A Los Angeles scientist says living cells may make distinct sounds, which might someday help doctors “hear” diseases.


Kids, lawn mowers, planes, trains, automobiles—just about everything makes noise. And if two California scientists are right, so, too, do living cells. In recent experiments using the frontier science of nanotechnology, the researchers have found evidence that yeast cells give off one kind of squeal while mammalian cells may give off another. The research, though still preliminary, is potentially “revolutionary,” as one scientist puts it, and a possible, admittedly far-off medical application, is already being pursued: someday, the thinking goes, listening to the sounds your cells make might tell a doctor, before symptoms occur, whether you’re healthy or about to be ill.
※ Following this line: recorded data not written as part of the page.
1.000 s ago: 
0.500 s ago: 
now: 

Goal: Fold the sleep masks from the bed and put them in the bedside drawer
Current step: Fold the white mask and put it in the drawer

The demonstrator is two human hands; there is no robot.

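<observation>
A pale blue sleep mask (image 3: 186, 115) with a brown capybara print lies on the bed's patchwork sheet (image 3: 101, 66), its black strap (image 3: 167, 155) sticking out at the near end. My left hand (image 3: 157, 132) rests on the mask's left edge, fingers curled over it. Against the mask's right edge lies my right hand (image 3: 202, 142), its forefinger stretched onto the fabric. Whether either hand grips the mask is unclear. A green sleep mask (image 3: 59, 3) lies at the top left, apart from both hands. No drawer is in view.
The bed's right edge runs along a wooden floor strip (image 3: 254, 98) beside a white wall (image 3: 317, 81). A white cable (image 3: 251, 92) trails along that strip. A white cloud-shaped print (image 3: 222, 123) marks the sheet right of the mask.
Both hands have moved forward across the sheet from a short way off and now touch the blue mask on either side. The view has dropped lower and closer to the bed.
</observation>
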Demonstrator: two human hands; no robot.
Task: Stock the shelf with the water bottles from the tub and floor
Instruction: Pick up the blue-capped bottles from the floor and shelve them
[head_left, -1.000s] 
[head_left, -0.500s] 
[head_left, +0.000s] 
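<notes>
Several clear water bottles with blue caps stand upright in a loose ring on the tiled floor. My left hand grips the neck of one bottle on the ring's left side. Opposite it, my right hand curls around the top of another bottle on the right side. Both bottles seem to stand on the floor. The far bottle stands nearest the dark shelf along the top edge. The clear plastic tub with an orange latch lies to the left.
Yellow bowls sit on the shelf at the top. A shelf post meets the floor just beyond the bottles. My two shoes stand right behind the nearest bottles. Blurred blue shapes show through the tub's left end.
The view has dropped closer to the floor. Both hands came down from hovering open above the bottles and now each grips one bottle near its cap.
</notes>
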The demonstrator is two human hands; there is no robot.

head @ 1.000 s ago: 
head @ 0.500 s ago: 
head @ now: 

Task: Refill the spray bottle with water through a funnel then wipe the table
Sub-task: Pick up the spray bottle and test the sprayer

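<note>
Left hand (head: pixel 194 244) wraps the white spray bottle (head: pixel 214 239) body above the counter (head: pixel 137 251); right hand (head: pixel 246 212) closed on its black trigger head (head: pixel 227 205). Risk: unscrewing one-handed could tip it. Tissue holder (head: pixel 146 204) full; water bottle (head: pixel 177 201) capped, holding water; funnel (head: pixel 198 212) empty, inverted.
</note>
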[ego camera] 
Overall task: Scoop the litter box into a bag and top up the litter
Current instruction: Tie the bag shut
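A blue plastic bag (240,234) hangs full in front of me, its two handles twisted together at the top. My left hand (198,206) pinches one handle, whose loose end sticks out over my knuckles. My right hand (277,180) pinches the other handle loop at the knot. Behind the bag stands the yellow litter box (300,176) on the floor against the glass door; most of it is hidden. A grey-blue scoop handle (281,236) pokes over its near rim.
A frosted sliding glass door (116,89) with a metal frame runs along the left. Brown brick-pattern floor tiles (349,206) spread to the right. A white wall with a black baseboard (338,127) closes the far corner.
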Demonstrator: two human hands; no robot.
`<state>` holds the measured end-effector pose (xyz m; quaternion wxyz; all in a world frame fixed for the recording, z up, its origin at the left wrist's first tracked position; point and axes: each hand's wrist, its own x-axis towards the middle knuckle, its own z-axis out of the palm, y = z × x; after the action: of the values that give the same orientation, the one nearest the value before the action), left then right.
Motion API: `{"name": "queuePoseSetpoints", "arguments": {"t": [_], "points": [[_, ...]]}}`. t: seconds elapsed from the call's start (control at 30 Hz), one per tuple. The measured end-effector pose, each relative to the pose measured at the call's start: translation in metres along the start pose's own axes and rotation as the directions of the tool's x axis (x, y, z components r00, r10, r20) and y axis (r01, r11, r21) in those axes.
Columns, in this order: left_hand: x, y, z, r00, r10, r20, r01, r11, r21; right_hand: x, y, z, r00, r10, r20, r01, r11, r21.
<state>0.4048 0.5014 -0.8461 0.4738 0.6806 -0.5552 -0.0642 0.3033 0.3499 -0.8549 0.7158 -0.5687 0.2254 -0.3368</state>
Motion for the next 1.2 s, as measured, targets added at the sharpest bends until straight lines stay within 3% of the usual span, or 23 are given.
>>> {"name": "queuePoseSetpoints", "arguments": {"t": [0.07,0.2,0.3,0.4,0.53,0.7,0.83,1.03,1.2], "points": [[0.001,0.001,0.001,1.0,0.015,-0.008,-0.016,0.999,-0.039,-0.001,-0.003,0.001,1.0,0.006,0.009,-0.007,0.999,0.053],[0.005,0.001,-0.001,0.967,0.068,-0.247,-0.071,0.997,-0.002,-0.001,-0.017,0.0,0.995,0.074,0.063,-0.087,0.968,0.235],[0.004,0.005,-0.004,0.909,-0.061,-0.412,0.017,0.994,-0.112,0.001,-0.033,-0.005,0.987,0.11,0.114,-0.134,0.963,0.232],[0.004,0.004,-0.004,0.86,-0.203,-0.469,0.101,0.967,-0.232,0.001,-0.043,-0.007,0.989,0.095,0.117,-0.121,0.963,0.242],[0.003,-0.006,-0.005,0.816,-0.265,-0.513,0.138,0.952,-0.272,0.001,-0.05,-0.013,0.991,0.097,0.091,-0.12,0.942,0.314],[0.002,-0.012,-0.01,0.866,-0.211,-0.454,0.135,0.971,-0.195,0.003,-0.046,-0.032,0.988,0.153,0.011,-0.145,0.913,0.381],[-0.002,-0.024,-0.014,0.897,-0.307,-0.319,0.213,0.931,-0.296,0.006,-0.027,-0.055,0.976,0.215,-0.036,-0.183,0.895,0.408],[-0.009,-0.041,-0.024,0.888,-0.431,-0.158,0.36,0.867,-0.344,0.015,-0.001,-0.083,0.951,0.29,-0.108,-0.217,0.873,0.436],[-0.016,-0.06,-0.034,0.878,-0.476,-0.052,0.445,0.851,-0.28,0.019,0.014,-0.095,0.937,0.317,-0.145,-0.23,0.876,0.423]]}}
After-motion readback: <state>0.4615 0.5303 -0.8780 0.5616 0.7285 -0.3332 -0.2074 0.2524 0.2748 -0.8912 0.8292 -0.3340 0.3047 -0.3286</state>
The founder of the study of cell sounds, or “sonocytology,” as he calls it, is Jim Gimzewski, a 52-year-old UCLA chemist who has contributed to an art museum’s exhibit on molecular structure. The cell sounds idea came to him in 2001 after a medical researcher told him that when living heart cells are placed in a petri dish with appropriate nutrients, the cells will continue to pulsate. Gimzewski began wondering if all cells might beat, and if so, would such tiny vibrations produce a detectable sound. After all, he reasoned, sound is merely the result of a force pushing on molecules, creating a pressure wave that spreads and registers when it strikes the eardrum. He also reasoned that although a noise generated by a cell would not be audible, it might be detected by an especially sensitive instrument.